A. Glencross believes that D. Cameron’s tactics in 2016 — as with Labour in 1974 — 1975 — was to attempt a reconciliation of two camps, first through renegotiation of terms of EU membership. The author makes a conclusion that the problem with that strategy was that, “as the referendum campaign eventually demonstrated, there https://forex-for-you.ru/brexit-2019/ is both little common ground between the two factions and not much scope for change within the EU system”23. The British media and political establishment were divided over the merits of integration. The most significant consequence of this ideological hostility was a persistent information deficit among British voters.

Rather, the cause lay in France’s twin economic and political weakness, which “hampers its ability to guide the future course of European integration”29. The closing sequence returns to the pre-opening credits fictional future public inquiry, and Cummings outlining his disappointment at how the political system reacted post the Vote Leave victory, eventually walking out in disgust. Mills, who chairs the Vote Leave campaign, tries to have Cummings fired to merge with Leave.EU, however, he instead finds himself getting fired. Cummings’ database-driven approach causes friction with Vote Leave MPs and donors, such as John Mills, who expect to conduct a traditional campaign using posters and phone-calls/leaflets delivered by local MPs. The English are more concerned about securing benefits for England and retaining English sovereignty, for many of us in England Britain doesn’t really exist, clearly Labour under Corbyn wants to see Northern Ireland go as well and if the Scots want to become an anonymous tiny country reliant on the tender mercies of Brussels, England would be the last country to force them to change their mind.

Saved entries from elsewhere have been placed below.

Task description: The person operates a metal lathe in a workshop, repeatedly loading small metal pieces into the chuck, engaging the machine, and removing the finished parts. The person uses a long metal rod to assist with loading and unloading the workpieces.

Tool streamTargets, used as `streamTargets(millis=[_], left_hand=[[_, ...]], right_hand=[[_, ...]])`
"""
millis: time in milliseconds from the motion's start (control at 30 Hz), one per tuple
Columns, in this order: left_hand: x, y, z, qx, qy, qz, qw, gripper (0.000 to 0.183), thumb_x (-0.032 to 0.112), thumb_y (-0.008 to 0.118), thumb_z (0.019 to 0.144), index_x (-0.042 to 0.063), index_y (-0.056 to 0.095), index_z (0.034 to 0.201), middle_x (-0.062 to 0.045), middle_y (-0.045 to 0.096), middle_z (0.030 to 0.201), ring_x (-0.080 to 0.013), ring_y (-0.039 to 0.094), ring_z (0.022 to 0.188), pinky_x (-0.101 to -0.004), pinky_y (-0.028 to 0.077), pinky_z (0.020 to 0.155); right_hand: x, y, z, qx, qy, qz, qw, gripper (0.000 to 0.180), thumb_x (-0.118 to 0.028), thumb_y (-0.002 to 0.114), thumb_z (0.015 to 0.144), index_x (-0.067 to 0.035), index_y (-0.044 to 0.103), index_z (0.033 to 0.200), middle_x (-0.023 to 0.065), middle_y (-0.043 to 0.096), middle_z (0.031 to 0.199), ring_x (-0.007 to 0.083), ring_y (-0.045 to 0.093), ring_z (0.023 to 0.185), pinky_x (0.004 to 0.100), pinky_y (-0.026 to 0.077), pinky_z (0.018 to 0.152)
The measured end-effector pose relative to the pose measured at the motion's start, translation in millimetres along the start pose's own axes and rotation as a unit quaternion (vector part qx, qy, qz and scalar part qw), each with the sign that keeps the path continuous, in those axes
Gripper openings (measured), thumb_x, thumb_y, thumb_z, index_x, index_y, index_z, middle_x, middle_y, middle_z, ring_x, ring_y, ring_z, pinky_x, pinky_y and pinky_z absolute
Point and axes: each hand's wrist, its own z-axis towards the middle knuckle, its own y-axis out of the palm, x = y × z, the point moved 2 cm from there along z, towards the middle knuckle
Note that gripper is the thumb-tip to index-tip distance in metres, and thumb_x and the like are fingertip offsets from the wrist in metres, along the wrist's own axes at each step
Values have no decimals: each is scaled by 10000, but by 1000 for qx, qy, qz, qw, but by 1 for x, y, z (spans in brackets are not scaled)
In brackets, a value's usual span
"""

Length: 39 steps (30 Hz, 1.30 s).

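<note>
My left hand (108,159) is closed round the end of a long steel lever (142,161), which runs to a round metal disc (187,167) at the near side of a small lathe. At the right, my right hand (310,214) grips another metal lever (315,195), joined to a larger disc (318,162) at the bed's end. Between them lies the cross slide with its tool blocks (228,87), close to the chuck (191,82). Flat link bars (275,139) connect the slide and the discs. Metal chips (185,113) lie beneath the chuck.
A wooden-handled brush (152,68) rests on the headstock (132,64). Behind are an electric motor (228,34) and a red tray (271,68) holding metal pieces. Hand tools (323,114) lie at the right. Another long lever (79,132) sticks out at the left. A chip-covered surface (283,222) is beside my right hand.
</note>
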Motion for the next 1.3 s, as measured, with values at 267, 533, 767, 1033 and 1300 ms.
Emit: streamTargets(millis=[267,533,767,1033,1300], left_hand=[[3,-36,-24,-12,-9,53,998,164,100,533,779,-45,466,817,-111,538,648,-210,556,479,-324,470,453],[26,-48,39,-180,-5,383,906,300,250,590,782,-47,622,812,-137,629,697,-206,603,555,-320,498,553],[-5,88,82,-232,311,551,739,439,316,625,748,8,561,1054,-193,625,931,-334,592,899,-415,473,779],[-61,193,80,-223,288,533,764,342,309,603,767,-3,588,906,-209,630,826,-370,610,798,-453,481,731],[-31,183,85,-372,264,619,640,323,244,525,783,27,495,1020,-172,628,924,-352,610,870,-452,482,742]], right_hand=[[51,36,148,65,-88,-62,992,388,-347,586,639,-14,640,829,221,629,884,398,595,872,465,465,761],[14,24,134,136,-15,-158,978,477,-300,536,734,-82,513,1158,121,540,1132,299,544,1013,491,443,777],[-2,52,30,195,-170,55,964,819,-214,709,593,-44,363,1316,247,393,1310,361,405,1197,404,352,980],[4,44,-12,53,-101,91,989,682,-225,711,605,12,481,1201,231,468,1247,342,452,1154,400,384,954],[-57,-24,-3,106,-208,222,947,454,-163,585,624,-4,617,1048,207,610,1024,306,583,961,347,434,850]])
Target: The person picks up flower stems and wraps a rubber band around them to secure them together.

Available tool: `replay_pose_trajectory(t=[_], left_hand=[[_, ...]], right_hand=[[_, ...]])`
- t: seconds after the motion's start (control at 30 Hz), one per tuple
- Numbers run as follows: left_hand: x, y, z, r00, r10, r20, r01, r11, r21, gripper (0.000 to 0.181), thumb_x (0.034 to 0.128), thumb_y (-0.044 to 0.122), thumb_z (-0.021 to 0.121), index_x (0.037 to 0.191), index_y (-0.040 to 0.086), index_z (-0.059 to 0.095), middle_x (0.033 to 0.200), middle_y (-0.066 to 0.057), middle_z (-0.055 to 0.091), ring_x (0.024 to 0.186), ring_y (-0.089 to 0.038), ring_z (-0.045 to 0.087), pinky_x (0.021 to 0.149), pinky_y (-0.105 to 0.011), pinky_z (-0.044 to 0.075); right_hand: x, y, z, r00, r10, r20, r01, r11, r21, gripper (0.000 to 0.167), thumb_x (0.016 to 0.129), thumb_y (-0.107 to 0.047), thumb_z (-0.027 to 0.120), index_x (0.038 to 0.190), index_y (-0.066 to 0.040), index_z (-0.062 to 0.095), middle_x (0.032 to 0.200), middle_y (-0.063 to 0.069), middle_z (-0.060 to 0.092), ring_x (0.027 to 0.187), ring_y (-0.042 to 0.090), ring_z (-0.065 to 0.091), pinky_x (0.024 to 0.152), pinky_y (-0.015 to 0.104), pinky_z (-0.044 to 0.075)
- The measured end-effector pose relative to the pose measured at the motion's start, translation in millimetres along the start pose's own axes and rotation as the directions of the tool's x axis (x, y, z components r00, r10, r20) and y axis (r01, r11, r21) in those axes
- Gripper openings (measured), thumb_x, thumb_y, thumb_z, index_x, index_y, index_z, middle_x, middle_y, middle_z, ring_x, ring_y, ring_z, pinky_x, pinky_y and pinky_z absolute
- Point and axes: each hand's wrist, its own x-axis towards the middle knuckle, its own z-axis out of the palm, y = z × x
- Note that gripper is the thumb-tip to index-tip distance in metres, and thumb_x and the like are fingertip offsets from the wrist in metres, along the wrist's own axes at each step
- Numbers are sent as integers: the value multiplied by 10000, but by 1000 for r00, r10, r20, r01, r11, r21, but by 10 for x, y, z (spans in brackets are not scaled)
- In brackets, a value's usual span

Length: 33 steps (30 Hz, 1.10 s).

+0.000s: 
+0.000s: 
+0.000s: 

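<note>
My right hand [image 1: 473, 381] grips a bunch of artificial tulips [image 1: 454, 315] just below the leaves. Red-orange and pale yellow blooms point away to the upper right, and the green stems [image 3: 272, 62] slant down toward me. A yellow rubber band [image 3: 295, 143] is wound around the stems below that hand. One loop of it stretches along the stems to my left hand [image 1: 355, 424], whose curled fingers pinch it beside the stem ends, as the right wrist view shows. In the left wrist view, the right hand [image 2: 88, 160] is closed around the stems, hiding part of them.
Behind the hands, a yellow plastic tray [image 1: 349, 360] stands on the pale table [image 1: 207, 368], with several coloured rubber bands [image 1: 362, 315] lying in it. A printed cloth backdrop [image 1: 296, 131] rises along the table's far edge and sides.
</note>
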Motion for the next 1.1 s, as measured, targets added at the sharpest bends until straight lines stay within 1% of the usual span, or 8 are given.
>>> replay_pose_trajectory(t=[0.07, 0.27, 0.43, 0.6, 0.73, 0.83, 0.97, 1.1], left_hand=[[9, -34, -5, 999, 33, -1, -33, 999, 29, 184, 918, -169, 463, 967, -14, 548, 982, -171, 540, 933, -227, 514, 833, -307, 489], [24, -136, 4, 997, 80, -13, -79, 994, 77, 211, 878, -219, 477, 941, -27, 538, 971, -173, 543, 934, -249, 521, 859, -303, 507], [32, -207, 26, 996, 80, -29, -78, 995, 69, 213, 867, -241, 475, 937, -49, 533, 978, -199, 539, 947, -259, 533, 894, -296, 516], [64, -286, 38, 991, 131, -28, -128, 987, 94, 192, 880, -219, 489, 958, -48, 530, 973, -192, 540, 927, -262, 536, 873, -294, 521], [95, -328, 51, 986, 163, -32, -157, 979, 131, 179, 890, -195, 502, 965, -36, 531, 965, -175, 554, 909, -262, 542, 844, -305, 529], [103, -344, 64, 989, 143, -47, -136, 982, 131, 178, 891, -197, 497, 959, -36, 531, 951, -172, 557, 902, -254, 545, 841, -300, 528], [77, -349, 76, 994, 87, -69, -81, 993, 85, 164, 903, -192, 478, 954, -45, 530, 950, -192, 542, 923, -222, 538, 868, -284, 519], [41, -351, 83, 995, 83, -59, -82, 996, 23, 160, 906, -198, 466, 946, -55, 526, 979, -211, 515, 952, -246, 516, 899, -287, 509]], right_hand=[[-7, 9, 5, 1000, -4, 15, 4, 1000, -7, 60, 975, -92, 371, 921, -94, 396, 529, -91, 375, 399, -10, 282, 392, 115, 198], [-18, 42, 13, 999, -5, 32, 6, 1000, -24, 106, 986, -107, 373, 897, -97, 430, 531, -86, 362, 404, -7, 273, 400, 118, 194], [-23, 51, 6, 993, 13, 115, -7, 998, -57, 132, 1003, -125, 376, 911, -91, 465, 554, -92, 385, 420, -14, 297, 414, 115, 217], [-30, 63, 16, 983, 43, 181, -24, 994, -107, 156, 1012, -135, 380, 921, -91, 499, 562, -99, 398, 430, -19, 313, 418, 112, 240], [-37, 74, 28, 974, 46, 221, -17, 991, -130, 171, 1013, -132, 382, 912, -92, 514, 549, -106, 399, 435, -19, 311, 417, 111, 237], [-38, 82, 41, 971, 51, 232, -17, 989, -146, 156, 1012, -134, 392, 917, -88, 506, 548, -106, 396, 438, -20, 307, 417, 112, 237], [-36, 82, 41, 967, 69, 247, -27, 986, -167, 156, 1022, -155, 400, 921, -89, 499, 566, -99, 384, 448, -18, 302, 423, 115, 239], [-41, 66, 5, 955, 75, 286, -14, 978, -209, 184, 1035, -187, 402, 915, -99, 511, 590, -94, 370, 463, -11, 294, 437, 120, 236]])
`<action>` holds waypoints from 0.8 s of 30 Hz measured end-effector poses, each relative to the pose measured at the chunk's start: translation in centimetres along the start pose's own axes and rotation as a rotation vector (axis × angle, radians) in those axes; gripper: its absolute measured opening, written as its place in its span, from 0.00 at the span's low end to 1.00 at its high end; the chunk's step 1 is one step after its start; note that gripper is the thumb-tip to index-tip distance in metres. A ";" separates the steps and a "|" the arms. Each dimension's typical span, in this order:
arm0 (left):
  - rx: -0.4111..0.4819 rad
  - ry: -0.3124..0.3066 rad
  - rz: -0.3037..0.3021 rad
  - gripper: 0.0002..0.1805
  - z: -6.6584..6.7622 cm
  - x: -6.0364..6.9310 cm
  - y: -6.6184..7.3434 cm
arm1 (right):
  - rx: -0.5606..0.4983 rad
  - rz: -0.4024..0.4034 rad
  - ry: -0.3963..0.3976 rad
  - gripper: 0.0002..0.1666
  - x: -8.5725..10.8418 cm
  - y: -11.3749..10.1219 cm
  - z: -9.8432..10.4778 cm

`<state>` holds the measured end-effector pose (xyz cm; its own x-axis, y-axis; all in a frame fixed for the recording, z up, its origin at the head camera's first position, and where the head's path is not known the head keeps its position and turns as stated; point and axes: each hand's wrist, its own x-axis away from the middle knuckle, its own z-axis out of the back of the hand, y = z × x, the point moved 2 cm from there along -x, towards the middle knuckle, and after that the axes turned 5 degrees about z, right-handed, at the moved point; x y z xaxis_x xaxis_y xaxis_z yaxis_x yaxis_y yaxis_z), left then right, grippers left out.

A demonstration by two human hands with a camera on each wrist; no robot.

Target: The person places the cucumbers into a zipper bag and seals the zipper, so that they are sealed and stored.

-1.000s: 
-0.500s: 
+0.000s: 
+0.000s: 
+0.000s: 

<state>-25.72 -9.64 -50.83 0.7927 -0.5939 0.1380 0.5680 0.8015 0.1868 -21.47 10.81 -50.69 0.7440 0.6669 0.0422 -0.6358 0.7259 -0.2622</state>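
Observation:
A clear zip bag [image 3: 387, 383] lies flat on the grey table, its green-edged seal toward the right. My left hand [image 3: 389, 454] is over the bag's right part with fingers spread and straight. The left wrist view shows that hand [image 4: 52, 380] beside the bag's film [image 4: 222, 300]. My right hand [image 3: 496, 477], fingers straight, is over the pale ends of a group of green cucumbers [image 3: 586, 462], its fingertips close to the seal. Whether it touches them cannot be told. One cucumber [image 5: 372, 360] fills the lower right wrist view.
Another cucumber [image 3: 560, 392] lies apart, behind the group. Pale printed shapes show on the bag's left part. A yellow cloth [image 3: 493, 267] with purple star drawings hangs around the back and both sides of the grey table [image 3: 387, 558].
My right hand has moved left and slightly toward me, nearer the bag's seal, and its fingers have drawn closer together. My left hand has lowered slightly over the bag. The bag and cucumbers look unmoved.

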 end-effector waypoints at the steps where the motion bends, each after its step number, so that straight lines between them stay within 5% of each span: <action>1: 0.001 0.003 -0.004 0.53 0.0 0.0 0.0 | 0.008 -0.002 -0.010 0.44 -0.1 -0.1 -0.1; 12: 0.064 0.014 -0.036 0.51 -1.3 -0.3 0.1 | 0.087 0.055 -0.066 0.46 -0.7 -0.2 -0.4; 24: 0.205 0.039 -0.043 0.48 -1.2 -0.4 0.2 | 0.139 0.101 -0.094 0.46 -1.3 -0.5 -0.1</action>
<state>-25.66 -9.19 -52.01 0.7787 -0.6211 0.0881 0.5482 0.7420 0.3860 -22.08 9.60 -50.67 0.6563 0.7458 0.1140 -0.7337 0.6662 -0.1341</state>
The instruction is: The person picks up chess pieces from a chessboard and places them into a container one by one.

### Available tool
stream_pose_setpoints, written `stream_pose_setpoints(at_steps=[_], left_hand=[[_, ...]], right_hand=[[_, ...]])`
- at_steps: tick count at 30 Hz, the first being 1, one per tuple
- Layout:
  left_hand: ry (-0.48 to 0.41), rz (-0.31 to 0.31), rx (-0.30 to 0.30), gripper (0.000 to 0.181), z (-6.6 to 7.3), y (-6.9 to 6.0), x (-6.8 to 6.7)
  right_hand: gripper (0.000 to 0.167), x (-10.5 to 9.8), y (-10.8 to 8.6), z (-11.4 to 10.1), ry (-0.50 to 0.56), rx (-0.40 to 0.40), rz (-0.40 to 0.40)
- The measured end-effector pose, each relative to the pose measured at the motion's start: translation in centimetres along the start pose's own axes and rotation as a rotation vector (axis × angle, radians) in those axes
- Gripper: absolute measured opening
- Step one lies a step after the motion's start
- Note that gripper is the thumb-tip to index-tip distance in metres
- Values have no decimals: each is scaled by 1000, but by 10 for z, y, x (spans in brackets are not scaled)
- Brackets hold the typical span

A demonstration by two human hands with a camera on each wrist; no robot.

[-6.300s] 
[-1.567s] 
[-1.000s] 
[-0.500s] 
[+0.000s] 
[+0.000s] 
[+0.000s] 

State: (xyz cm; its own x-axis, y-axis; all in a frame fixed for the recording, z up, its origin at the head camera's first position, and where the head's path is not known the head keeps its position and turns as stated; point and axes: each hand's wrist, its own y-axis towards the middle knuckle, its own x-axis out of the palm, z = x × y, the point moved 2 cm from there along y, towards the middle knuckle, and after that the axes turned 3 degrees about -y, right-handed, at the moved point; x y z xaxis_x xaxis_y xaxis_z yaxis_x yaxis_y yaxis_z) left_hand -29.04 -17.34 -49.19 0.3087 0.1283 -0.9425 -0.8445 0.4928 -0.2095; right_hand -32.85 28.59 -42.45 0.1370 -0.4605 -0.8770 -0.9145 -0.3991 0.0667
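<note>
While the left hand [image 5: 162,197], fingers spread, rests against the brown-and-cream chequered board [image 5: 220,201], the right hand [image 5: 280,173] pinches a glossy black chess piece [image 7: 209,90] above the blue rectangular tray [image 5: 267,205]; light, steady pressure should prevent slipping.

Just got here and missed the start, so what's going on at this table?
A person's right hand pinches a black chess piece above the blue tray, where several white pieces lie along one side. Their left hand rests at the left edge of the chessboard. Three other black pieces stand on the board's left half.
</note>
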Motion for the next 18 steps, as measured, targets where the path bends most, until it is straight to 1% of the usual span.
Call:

However, the public opinion “was out of step with the government cost — benefit argument” and “David Cameron’s gamble proved a great miscalculation”4. The author ranks the 2016 referendum amongst the major political blunders of British Prime Ministers which caused shock waves across Europe and North Atlantic. The decision to delegate responsibility to the people ended up costing him his position as Prime Minister. EU heads of states and leaders of EU institutions were equally taken aback by this unprecedented reverse for European integration. reports and literature available at his disposal.

In view of a plenty of the literature appearing now concerning Brexit, A. Glenkross is one of the few scholars who analyzes its political reasons. As follows from the book, the main reasons which have led to the referendum on British membership in EU as well as to D. Cameron’s defeat were, firstly, the results of 2015 UK General Elections.

The other “more forgivable error of judgment concerned underestimating the opportunism of certain Conservative cabinet ministers” due to the fact that 6 ministers of the government voted to leave EU. However, the author fails to mention a traditional argument for the British Euroscep-tics that Britain and EU diverge in political traditions. It was repeated in the speech of the new Prime Minister T. May, who replaced D. Cameron. “Unlike other European countries, we have no written constitution, but the principle of Parliamentary Sovereignty is the basis of our unwritten constitutional settlement. We have only a recent history of devolved governance — though it has rapidly embedded itself — and we have little history of coalition government”.

As it becomes known from the book, the Eurosceptics demanded unilateral concessions for the UK, such as parliamentary veto on European legislative procedure, as well as concessions on fundamental principles of EU, in particular, concerning free movement of EU citizens22. statement such as “a pragmatic and utilitarian foreign policy stripped of a normative commitment to a European ideal of ever closer union”15.